¿Por qué estarán las piedras donde están?. O mejor dicho. ¿Cuánto tiempo llevará en la misma posición una piedra cualquiera que encontramos en el monte?.
Alguna vez he pensado que al recoger una piedra más o menos lisa del suelo (dentro de unas líneas se verá para qué) de la ribera cercana a un rio, he cambiado en parte el orden natural que quizás una explosión volcánica de hace cientos de miles de años colocó sabiamente o al libre albedrío. Llego yo y me encargo de descolocar el planeta y hasta el universo por el tonto capricho de lanzar esa piedra al agua, doblando ligeramente las piernas y dotando al brazo de un movimiento como de látigo para que dicha piedra dé siete, ocho saltos (tchas tchas tchas tchas tchas tchas tchas tchas) y se hunda en el lecho del rio (chof)...

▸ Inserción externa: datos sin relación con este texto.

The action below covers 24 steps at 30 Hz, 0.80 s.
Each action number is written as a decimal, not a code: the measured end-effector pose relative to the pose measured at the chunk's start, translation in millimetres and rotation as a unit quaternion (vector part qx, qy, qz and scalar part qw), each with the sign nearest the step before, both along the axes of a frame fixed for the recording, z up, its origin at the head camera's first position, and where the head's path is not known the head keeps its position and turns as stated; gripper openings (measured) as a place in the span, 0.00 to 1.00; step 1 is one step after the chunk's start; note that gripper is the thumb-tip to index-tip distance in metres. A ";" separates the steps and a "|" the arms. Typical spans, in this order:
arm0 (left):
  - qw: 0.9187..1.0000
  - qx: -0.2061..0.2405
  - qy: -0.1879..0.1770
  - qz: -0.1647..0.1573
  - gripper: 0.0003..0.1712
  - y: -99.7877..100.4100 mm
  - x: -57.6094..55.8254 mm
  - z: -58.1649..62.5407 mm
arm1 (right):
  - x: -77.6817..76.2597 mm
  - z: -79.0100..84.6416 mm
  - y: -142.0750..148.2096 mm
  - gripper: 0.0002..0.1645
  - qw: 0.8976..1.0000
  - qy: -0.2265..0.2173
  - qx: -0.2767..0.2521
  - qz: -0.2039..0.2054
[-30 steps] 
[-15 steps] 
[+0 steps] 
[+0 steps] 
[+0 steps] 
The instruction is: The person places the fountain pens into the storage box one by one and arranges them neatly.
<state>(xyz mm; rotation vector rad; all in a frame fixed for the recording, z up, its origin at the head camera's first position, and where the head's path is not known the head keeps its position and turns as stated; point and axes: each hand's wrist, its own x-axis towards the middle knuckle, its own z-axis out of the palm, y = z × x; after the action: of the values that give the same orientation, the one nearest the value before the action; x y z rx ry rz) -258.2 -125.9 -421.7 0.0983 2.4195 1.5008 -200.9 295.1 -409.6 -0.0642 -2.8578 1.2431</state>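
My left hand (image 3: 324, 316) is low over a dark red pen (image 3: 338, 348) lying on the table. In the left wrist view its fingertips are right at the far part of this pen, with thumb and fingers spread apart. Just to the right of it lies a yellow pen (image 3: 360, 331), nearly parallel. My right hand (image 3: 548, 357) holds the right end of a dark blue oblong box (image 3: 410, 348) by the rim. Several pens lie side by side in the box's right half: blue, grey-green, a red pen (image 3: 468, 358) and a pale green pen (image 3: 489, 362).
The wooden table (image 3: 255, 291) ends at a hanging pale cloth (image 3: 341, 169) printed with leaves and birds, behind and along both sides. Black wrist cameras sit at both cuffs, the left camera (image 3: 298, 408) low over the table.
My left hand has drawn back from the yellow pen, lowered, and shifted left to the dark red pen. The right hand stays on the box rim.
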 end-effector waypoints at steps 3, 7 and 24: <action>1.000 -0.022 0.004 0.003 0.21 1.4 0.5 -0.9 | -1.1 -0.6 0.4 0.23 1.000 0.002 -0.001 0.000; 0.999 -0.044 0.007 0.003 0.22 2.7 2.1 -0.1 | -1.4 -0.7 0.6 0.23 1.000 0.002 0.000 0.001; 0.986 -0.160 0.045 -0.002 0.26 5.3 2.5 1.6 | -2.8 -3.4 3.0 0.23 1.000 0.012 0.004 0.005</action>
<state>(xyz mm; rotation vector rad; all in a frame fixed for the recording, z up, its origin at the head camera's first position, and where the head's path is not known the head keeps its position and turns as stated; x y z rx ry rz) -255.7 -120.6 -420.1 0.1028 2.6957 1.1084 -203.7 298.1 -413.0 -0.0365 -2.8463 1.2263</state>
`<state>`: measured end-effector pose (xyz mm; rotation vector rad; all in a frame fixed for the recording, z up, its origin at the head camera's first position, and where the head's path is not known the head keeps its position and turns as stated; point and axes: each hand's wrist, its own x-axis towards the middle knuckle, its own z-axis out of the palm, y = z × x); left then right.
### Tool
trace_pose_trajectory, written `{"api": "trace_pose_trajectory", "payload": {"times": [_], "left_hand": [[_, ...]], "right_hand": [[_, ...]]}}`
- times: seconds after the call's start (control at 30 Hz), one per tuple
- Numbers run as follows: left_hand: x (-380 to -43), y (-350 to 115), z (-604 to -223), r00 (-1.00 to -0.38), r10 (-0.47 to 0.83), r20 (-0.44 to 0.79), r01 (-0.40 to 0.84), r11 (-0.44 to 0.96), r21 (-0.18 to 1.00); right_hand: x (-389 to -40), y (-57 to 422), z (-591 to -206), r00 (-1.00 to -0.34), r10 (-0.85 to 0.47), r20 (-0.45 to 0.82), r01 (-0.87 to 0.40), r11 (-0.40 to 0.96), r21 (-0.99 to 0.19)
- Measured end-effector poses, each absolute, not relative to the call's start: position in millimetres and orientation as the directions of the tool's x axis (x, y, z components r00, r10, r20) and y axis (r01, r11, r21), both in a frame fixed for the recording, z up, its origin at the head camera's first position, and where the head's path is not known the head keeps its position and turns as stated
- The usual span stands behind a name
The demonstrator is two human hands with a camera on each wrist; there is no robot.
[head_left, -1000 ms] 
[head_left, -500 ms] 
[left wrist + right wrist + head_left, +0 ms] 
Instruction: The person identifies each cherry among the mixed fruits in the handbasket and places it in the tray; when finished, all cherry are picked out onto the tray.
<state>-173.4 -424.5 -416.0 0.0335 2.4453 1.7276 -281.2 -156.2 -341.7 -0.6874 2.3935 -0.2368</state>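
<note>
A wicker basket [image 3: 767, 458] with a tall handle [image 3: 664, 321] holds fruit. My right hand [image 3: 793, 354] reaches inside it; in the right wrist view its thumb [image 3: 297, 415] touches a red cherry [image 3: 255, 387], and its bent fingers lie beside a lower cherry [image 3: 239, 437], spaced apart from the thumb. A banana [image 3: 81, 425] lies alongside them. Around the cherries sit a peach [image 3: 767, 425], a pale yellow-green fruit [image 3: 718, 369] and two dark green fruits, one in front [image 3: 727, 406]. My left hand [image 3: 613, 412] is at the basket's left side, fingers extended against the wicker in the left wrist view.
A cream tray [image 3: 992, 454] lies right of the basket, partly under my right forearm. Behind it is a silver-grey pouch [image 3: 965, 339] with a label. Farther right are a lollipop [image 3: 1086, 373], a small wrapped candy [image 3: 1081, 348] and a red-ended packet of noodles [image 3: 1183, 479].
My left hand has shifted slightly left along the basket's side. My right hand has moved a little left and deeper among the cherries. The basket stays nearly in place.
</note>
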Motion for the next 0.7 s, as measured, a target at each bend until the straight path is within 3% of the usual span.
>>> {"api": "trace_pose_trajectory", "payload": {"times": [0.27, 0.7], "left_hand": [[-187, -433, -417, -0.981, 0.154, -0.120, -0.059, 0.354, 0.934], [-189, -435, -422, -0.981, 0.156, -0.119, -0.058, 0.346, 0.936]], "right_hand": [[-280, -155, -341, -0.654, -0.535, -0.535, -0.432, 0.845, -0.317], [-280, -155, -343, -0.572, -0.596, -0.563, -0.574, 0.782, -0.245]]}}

Para los átomos o las bacterias o hasta para cualquier minúsculo insecto o rudimentaria forma animal que viva tranquilamente en la piedra, será una hecatombe. Un diluvio universal de golpe. Una inundación tan momentánea como total. La madre de todas las aguas jamás sospechadas por tan pequeñas (y un poco bobas) criaturas.
Una vez sopesado esto, cojo otra piedra sin importarme ya ninguna forma de vida ni terrenal ni marciana e intento batir mi propio record de ocho saltos (chof)… Demasiado gorda; no ha dado ni un salto la pobre piedra. (El record mundial sigue en pie: 8 tchas)
Aún así es mucho peor (hablando de Marte) enviar allí una nave espacial; que un artilugio “amartice” (o como se conjugue este verbo si es que existe) en el planeta y nada más llegar (yanquis tenían que ser) se dedique a descolocar y a desbaratar y a recoger y a tropezarse y a engancharse y a tirar para atrás otra vez y a dejar huellas y a hacer fotos y vídeos y a violar a unos pedruscos que esos si que llevaban “toda la vida” quietos.